Ils reprirent donc leurs études, et avec tant d'assiduité et de bonheur, qu'ils sortirent de l'École polytechnique, Léon avec le numéro 3, Raymond avec le numéro 9.
Ils avaient alors vingt ans, mais le malheur les avait vieillis avant l'âge, et ils avaient déjà le caractère qu'ils devaient garder.
Grand, large d'épaules, d'une force herculéenne comme son père, très blond avec des yeux d'un bleu pâle, Léon Cornevin avait la raideur et le flegme d'un Anglais.
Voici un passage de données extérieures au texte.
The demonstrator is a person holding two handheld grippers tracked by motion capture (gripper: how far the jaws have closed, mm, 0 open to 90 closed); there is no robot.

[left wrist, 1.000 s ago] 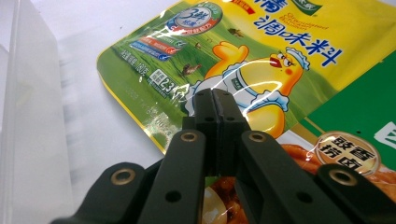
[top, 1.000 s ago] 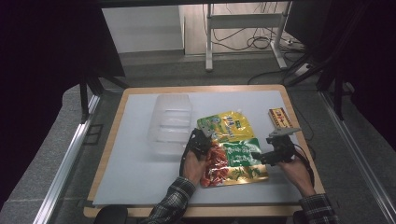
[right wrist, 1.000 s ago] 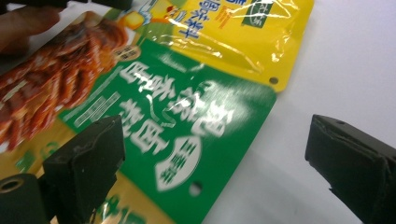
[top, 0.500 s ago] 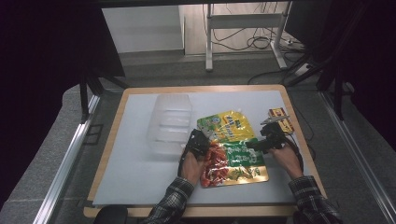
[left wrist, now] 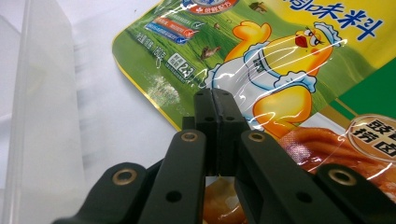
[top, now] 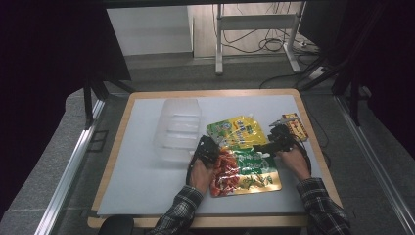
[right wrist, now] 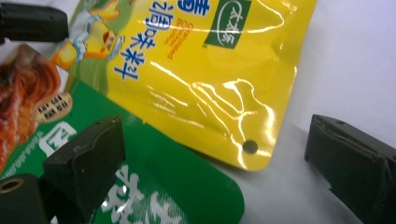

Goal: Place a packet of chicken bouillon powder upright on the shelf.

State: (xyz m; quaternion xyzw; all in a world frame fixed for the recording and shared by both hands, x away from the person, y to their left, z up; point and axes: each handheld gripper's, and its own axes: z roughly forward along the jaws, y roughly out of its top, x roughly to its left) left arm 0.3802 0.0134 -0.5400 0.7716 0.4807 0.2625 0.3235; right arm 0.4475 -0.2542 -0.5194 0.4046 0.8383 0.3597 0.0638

Très capable d'une folie, il était de ceux qui règlent jusqu'à leurs actes de démence et qui les accomplissent jusqu'au bout avec un calme imperturbable, froidement et méthodiquement.
Tout autre était Raymond.
Remarquablement bien de sa personne, grand, élancé, très brun avec un teint d'une pâleur mate, il avait toutes les séductions de l'homme du Midi, des flammes plein ses grands yeux noirs, et cette parole vibrante qui remue les foules.
Il était l'enthousiasme même, capable de prodigieux élans, mais prompt à se décourager. Son intelligence vive et nette concevait les plus audacieux projets, les réglait sagement, les lançait bien... Seulement, au premier échec, il perdait la tête. Devant un obstacle que l'obstiné Léon eût usé avec ses ongles, il s'asseyait désespéré.
Jean Cornevin l'avait bien défini.
—Raymond, disait-il, a le courage d'un héros, les nerfs d'une femme, et la sensibilité d'un enfant.